Social media can be a wonderful thing. It keeps us connected to family and friends we might not otherwise see or hear from very often. It is an easy way to connect and to share, the good, the sad, and the ever day stuff of our lives. But it can have a darker side too. Thanks to social media, we know when we are the only ones not invited to the party or when we missed a really fun time. We have a tangible measure of who our friends really are. But it can be even worse than that. Thanks to the relationship status on platforms like Facebook, we can have our hearts broken in public. The main character in Erin Duffy's newest novel, On the Rocks, has this very thing happen to her.

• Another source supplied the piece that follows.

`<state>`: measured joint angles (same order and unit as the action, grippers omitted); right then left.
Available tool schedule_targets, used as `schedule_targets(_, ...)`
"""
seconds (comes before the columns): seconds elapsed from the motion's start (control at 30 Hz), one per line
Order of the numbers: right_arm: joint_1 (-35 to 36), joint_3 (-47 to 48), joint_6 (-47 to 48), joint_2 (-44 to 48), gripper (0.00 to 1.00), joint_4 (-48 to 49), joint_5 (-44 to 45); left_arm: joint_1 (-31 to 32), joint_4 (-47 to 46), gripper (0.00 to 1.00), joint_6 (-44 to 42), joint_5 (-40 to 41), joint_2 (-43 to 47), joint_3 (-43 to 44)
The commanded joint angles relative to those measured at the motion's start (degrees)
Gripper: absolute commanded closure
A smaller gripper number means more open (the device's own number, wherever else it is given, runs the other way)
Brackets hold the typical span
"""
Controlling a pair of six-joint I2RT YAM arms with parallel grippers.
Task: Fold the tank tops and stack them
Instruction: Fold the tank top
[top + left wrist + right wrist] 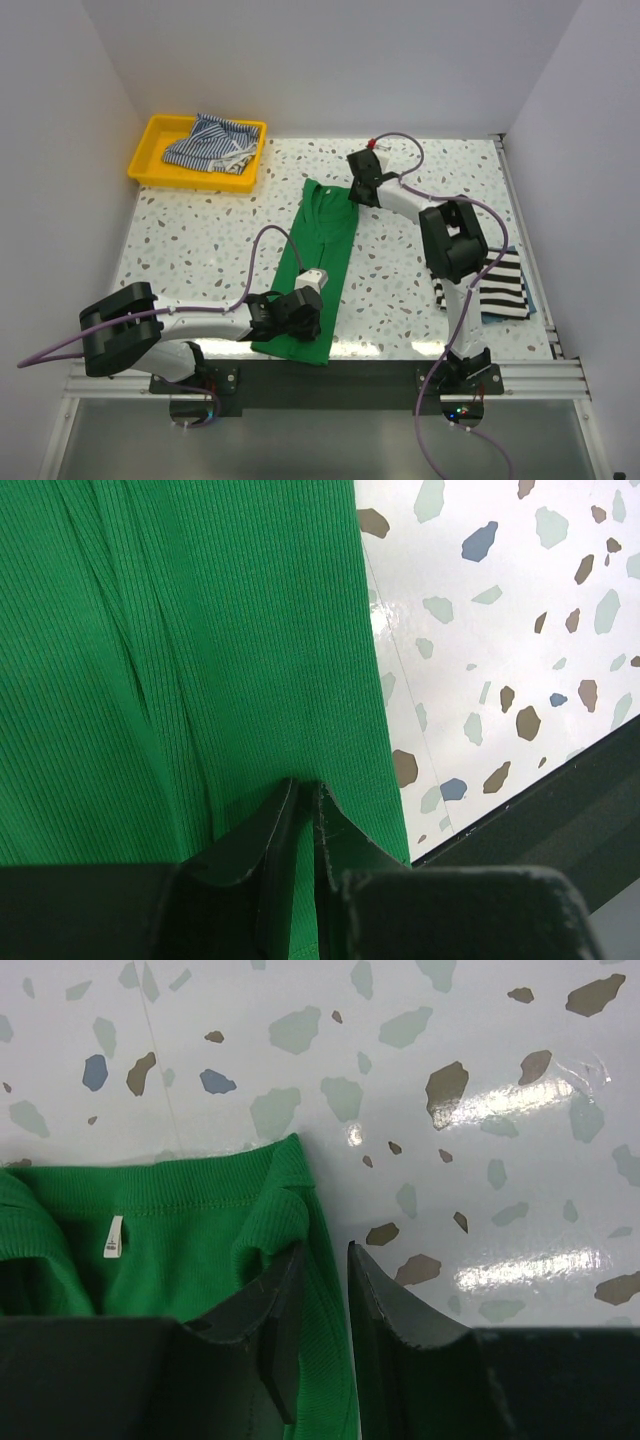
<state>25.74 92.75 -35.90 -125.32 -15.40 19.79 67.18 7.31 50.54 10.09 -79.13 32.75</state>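
The bright green tank top (322,240) lies as a long narrow strip down the middle of the table. My left gripper (300,318) is at its near end; in the left wrist view the gripper (305,782) is shut on the green cloth (200,630) close to its right edge. My right gripper (356,195) is at the far right corner; in the right wrist view it (325,1248) is open, its jaws astride the edge of the green top (180,1230). The blue-and-white striped top (212,142) lies crumpled in the tray. The black-and-white striped top (505,285) lies at the right, partly behind my right arm.
The yellow tray (150,152) stands at the far left corner. The table's black front rail (560,800) runs just right of my left gripper. White walls close in the table on three sides. A white label (113,1236) shows inside the green top's neckline.
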Motion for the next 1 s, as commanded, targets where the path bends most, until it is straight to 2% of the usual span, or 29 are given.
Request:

Abby is trying on wedding dresses with her best friend Grace when Grace notices that Abby's fiance Ben has changed his relationship status to single. With one click of the mouse, her entire life changes, completely devastating her. Abby and Ben have been together for ten years. Their relationship is comfortable, in fact, Ben compares it to a comfy but tatty old sock you can't bring yourself to throw out. A work opportunity comes up for him, one that involves moving across the country, he takes a closer look at their spark-free relationship, and chooses to break things off before he leaves. But this decision comes out of the blue for Abby and she crumbles. She holes up in her apartment, watching tv, binging on ice cream, and wearing sweats. She's turned into a cliche. She also has to try and pull herself together to pretend pleasure for his younger sister's engagement and the run up to that wedding, which is unlikely to be cancelled, like her own was. Finally Grace has had enough and convinces Abby that she needs a change of scenery. As a kindergarten teacher, Abby's summers are free so she and Grace can rent a place in Newport Beach and try to break Abby out of her depression. The summer can also give Grace time to examine the future of her own relationship, an affair with a married colleague.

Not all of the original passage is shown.